Instructions for the task
Give a verbatim copy of the lines below, minus the pictures.

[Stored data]
---
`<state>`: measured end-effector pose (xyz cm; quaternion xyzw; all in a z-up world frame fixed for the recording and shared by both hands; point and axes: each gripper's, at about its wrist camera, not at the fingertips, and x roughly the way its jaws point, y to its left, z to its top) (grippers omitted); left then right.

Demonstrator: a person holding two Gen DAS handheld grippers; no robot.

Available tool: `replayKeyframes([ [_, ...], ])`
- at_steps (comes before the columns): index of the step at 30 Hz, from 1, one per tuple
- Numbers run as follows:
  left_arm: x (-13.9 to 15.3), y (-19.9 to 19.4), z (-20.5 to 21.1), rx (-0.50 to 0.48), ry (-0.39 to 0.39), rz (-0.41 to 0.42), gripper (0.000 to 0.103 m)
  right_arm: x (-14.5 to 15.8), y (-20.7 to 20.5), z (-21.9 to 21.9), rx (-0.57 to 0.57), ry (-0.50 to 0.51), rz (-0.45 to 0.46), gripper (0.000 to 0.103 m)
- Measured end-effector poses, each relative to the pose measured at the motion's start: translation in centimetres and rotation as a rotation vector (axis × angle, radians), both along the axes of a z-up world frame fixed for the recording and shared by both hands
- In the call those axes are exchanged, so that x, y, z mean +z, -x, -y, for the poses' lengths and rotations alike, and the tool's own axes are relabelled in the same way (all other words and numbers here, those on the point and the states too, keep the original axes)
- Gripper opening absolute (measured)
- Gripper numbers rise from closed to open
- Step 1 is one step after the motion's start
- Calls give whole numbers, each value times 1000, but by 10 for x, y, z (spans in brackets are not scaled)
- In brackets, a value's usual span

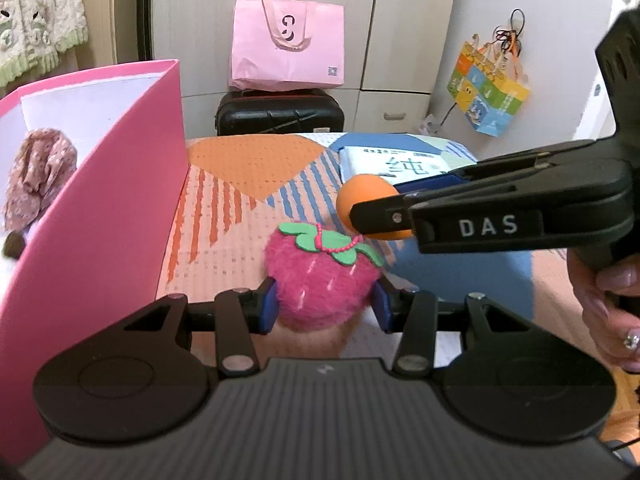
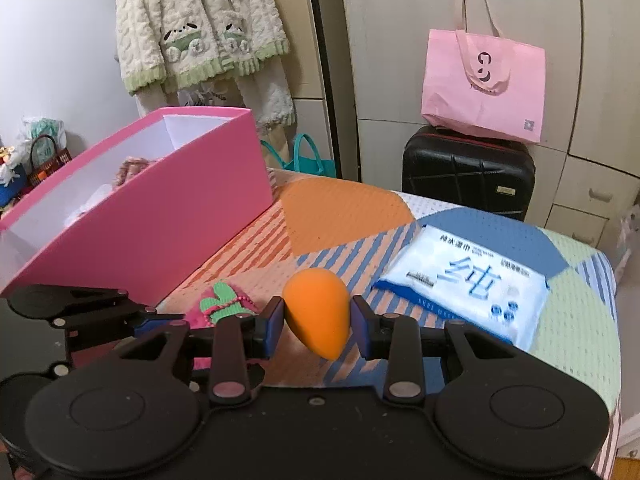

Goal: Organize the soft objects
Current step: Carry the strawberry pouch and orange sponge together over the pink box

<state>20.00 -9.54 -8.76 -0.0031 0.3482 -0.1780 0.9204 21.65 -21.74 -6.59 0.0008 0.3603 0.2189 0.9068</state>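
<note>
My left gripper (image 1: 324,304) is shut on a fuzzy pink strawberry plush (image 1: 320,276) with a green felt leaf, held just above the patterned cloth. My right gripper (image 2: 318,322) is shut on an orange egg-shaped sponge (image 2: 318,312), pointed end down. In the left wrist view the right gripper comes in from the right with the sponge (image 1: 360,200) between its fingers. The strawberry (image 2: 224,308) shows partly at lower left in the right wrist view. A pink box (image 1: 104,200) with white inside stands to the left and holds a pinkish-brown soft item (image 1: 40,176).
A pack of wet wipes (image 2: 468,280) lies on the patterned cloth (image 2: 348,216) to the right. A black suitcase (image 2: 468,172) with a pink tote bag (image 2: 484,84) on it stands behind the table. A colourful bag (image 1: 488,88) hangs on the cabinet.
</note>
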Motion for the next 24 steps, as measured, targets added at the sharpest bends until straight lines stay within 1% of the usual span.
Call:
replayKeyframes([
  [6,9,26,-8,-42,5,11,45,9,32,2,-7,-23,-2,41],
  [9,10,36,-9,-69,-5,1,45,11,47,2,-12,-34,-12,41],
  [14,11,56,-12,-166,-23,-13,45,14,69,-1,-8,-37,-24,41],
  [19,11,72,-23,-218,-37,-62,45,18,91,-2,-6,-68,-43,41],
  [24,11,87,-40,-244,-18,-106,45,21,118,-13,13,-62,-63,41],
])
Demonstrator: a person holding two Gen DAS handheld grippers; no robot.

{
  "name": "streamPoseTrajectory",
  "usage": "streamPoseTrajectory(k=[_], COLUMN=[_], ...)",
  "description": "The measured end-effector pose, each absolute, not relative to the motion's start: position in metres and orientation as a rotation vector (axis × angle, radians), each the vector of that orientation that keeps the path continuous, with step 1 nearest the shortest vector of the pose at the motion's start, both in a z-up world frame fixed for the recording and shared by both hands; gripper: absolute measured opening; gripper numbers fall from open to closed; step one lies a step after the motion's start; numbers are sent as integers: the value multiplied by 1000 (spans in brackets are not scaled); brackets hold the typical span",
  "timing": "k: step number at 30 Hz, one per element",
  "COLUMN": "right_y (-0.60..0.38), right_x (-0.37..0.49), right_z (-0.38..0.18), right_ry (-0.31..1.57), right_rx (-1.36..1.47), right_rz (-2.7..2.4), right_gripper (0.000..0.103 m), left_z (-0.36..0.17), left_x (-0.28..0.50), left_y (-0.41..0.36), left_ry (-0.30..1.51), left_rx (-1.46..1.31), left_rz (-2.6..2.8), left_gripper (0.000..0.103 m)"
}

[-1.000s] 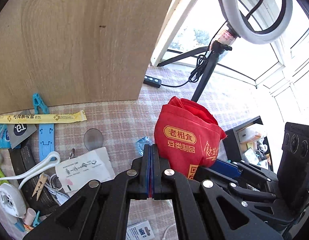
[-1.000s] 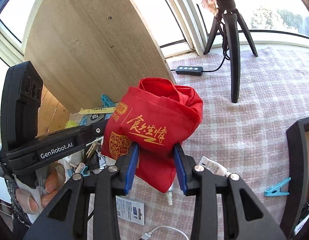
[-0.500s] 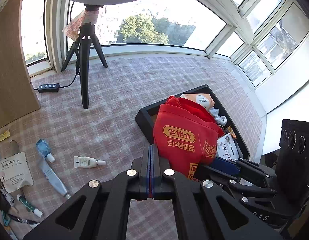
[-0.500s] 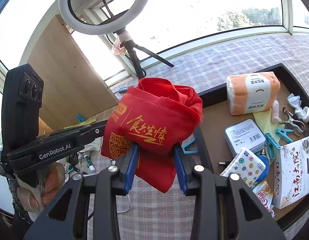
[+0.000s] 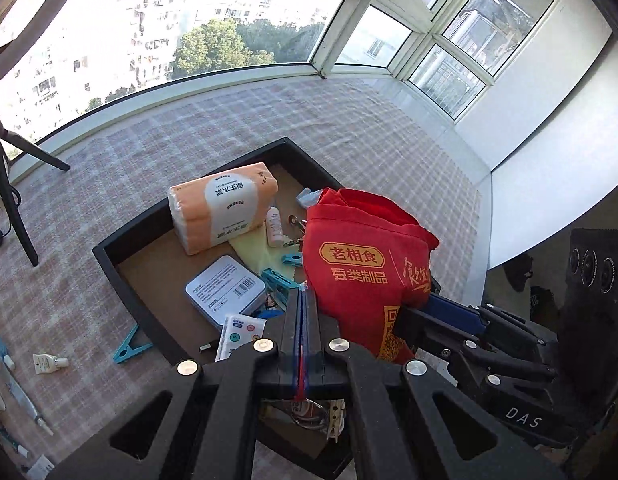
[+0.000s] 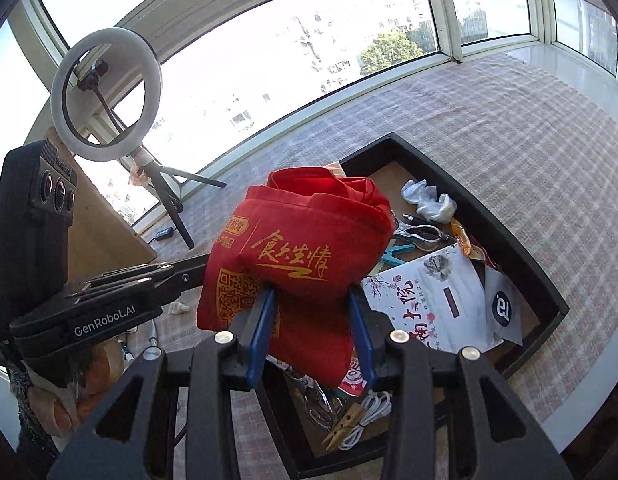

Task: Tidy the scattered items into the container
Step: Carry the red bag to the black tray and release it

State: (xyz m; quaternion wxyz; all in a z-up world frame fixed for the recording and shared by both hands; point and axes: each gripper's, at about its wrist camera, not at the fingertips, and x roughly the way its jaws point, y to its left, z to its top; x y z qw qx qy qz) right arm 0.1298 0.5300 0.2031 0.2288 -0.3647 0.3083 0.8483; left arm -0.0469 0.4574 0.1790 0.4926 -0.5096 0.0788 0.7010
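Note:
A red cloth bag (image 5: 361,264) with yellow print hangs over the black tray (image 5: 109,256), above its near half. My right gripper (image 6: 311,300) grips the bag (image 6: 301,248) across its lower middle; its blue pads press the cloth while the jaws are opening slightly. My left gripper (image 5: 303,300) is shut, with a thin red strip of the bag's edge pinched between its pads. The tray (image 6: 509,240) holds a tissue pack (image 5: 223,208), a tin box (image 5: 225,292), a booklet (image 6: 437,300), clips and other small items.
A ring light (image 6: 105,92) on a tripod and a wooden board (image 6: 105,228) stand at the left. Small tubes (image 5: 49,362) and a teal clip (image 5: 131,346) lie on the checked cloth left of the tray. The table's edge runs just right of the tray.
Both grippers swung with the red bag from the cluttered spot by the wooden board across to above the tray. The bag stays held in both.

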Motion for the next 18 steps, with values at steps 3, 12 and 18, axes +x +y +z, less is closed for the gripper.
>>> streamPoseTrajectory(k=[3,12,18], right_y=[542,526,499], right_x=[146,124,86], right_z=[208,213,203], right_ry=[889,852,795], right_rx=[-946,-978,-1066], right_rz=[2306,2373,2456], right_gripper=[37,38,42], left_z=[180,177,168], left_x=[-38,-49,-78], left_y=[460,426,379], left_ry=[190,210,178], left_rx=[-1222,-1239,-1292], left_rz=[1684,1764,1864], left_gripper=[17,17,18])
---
Result of this task
`<state>`: measured end-effector pose (xyz cm; quaternion xyzw; all in a z-up world frame fixed for the recording and shared by both hands; point and axes: each gripper's, at about its wrist camera, not at the fingertips, and x roughly the way its jaws point, y to its left, z to its top) (grippers omitted); left then right.

Demonstrator: a person holding two Gen DAS handheld grippers; no robot.

Available tool: `replayKeyframes([ [_, ...], ])`
- at_steps (comes before the columns): index of the step at 30 Hz, from 1, one per tuple
- Numbers run as follows:
  left_arm: x (-13.9 to 15.3), y (-19.9 to 19.4), z (-20.5 to 21.1), rx (-0.50 to 0.48), ry (-0.39 to 0.39), rz (-0.41 to 0.42), gripper (0.000 to 0.103 m)
  right_arm: x (-14.5 to 15.8), y (-20.7 to 20.5), z (-21.9 to 21.9), rx (-0.57 to 0.57), ry (-0.50 to 0.51), rz (-0.45 to 0.46), gripper (0.000 to 0.103 m)
- Measured end-effector poses, each relative to the pose measured at the motion's start: translation in centimetres and rotation as a rotation vector (axis × angle, radians), both along the axes of a z-up world frame fixed for the recording and shared by both hands
- In the call those axes are exchanged, so that x, y, z mean +z, -x, -y, for the poses' lengths and rotations alike, and the tool's own axes are relabelled in the same way (all other words and numbers here, those on the point and the states too, keep the original axes)
- Gripper opening absolute (measured)
- Gripper numbers rise from closed to open
- Step 1 is one step after the motion's start
- Calls give whole numbers, each value times 1000, but by 10 for x, y, z (spans in brackets are not scaled)
- In brackets, a value's usual span


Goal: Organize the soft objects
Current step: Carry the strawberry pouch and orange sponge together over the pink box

<state>20.00 -9.54 -8.76 -0.0031 0.3482 -0.1780 0.9204 21.65 -21.74 -6.59 0.0008 0.3603 0.2189 0.9068</state>
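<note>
My left gripper (image 1: 324,304) is shut on a fuzzy pink strawberry plush (image 1: 320,276) with a green felt leaf, held just above the patterned cloth. My right gripper (image 2: 318,322) is shut on an orange egg-shaped sponge (image 2: 318,312), pointed end down. In the left wrist view the right gripper comes in from the right with the sponge (image 1: 360,200) between its fingers. The strawberry (image 2: 224,308) shows partly at lower left in the right wrist view. A pink box (image 1: 104,200) with white inside stands to the left and holds a pinkish-brown soft item (image 1: 40,176).
A pack of wet wipes (image 2: 468,280) lies on the patterned cloth (image 2: 348,216) to the right. A black suitcase (image 2: 468,172) with a pink tote bag (image 2: 484,84) on it stands behind the table. A colourful bag (image 1: 488,88) hangs on the cabinet.
</note>
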Motion for the next 24 steps, as measured, targets added at the sharpest bends until straight lines stay within 1% of the usual span.
Call:
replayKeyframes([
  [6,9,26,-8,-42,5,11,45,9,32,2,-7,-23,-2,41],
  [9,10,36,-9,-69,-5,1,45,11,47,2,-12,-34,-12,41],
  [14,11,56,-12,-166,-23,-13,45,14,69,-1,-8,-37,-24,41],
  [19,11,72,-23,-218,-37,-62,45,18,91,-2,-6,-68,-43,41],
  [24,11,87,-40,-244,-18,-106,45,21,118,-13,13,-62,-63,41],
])
Demonstrator: a person holding two Gen DAS handheld grippers; no robot.

{
  "name": "streamPoseTrajectory",
  "usage": "streamPoseTrajectory(k=[_], COLUMN=[_], ...)",
  "description": "The measured end-effector pose, each absolute, not relative to the motion's start: position in metres and orientation as a rotation vector (axis × angle, radians), each the vector of that orientation that keeps the path continuous, with step 1 nearest the shortest vector of the pose at the motion's start, both in a z-up world frame fixed for the recording and shared by both hands; gripper: absolute measured opening; gripper numbers fall from open to closed; step one lies a step after the motion's start; numbers are sent as integers: the value multiplied by 1000 (spans in brackets are not scaled); brackets hold the typical span",
  "timing": "k: step number at 30 Hz, one per element",
  "COLUMN": "right_y (-0.60..0.38), right_x (-0.37..0.49), right_z (-0.38..0.18), right_ry (-0.31..1.57), right_rx (-1.36..1.47), right_rz (-2.7..2.4), right_gripper (0.000..0.103 m), left_z (-0.36..0.17), left_x (-0.28..0.50), left_y (-0.41..0.36), left_ry (-0.30..1.51), left_rx (-1.46..1.31), left_rz (-2.6..2.8), left_gripper (0.000..0.103 m)"
}

[-1.000s] 
[-1.000s] 
[-0.500s] 
[-0.500s] 
[+0.000s] 
[+0.000s] 

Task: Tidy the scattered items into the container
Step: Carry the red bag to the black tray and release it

State: (xyz m; quaternion wxyz; all in a z-up world frame fixed for the recording and shared by both hands; point and axes: each gripper's, at about its wrist camera, not at the fingertips, and x roughly the way its jaws point, y to its left, z to its top; x y z qw qx qy qz) right arm 0.1298 0.5300 0.2031 0.2288 -0.3647 0.3083 0.8483; left arm -0.0469 0.4574 0.1790 0.4926 -0.5096 0.0788 0.7010
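Note:
A red cloth bag (image 5: 361,264) with yellow print hangs over the black tray (image 5: 109,256), above its near half. My right gripper (image 6: 311,300) grips the bag (image 6: 301,248) across its lower middle; its blue pads press the cloth while the jaws are opening slightly. My left gripper (image 5: 303,300) is shut, with a thin red strip of the bag's edge pinched between its pads. The tray (image 6: 509,240) holds a tissue pack (image 5: 223,208), a tin box (image 5: 225,292), a booklet (image 6: 437,300), clips and other small items.
A ring light (image 6: 105,92) on a tripod and a wooden board (image 6: 105,228) stand at the left. Small tubes (image 5: 49,362) and a teal clip (image 5: 131,346) lie on the checked cloth left of the tray. The table's edge runs just right of the tray.
Both grippers swung with the red bag from the cluttered spot by the wooden board across to above the tray. The bag stays held in both.
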
Motion for the next 18 steps, with values at steps 3, 12 and 18, axes +x +y +z, less is closed for the gripper.
>>> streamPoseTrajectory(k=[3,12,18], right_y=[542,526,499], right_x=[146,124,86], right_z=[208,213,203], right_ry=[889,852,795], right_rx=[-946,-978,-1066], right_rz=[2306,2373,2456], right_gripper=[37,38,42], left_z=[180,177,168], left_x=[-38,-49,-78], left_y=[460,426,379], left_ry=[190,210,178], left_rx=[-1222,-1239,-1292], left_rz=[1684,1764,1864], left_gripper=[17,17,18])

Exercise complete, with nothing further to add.